How to complete this task:
Repeat the data that follows verbatim. Images are not part of the copy.

Information provided: Begin

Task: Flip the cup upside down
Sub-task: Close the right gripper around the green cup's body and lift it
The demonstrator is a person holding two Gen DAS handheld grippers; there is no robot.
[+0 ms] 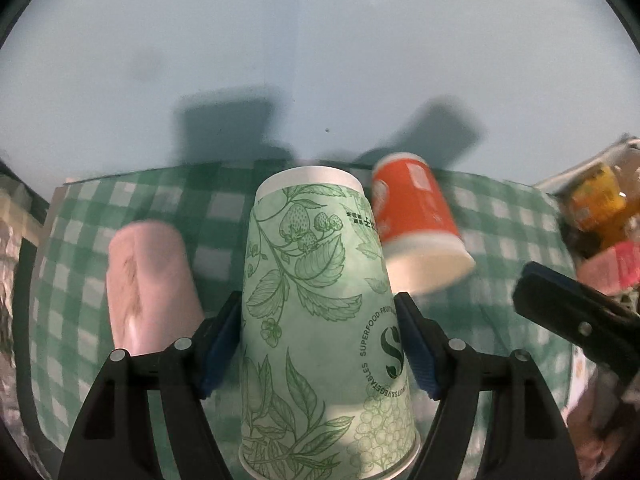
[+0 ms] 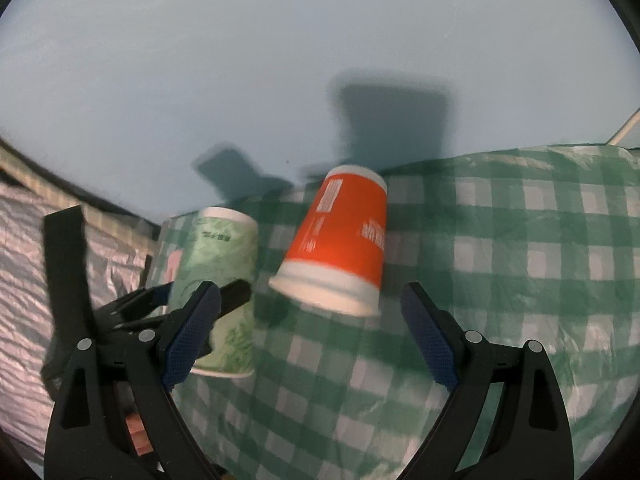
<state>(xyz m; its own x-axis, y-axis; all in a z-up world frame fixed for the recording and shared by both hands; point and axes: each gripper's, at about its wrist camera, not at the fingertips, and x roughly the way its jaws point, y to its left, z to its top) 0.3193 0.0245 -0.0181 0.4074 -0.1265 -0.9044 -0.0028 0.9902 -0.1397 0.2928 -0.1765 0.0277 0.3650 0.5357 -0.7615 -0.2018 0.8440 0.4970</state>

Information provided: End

Output:
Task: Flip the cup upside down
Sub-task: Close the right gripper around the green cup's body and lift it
The demonstrator is a person holding two Gen DAS handheld grippers; there is no robot.
[+0 ms] 
[+0 ms] 
<state>(xyz m; its own x-axis, y-axis; all in a z-up world frame fixed for the recording and shared by both hands; point and axes: each gripper's, at about its wrist camera, not at the fingertips, and x roughly the way its jaws point, y to its left, z to its top) 0.3193 0.0245 -0.0181 0.4074 -0.1265 -0.9044 -0.0028 0.9902 -0.1397 0.2928 -0.1765 0.0277 0.3650 0.5357 -0.7615 -0.2018 0.8440 0.4970</state>

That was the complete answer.